After the Exxon Valdez oil spill in 1989, oil companies assured America accidents like that would never happen again.
But another accident did happen. On October 13, 2004, roughly 1,000 gallons of crude oil spilled into the Puget Sound estuary, near Tacoma, Washington. The spill blackened the beaches and waters, threatening aquatic plants, seabirds and fish. Unlike the Exxon Valdez spill, it was not clear who caused the spill and nobody claimed responsibility for the accident.
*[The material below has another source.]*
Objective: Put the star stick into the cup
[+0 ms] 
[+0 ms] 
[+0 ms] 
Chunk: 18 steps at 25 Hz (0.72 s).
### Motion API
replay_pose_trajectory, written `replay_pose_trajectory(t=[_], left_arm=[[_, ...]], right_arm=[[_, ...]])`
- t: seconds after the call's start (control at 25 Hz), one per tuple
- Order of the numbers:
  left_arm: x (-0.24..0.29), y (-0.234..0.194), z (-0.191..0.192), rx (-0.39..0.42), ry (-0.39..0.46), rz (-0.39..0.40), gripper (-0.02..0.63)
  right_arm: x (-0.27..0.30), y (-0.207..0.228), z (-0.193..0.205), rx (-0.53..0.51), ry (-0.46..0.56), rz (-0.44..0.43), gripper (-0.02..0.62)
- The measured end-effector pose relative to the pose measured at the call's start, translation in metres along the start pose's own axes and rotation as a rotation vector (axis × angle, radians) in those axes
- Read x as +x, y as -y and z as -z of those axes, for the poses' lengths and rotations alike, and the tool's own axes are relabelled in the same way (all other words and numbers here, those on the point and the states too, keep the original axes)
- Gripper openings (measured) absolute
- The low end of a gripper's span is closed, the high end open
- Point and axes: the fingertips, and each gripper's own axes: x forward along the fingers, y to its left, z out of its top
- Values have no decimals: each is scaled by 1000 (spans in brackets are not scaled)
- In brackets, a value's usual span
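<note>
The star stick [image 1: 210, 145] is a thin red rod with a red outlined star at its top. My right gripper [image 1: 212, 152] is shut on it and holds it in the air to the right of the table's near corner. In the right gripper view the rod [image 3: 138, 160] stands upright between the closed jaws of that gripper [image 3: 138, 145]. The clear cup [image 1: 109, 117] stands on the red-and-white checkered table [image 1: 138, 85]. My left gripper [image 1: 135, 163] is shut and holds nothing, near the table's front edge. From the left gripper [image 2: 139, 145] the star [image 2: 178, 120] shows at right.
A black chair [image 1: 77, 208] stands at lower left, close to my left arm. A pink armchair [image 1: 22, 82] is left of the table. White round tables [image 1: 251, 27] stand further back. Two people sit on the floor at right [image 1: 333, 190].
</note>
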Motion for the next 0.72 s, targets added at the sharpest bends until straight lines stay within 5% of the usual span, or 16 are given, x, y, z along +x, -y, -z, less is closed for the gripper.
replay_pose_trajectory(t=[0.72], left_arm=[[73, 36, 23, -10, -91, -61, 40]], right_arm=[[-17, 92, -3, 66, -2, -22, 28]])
Enter veteran journalist Eric Nalder. On March 22, 2005, the SEATTLE POST-INTELLIGENCER published the first article in a series detailing the safety concerns of oil tankers belonging to the international energy corporation, ConocoPhillips. Although ConocoPhillips denied responsibility, the Coast Guard had traced the oil to a tanker owned by ConocoPhillips’ subsidiary Polar Tankers as early as December 2004. Nalder’s reporting revealed systemic problems within the company that were undermining the very safety reforms implemented in direct response to the Exxon Valdez spill. Safety concerns included requiring crews to work long hours, ignoring possible alcohol abuse by crew members, and company efforts to diminish tug escort requirements in Washington State waters. Moreover, Nalder found evidence alleging that crewmembers aboard another Polar tanker had participated in an oil-spill cover-up.
In EXPOSÉ's "A Sea of Trouble," Nalder's doggedness and trademarked interview techniques help shed light on a murky situation.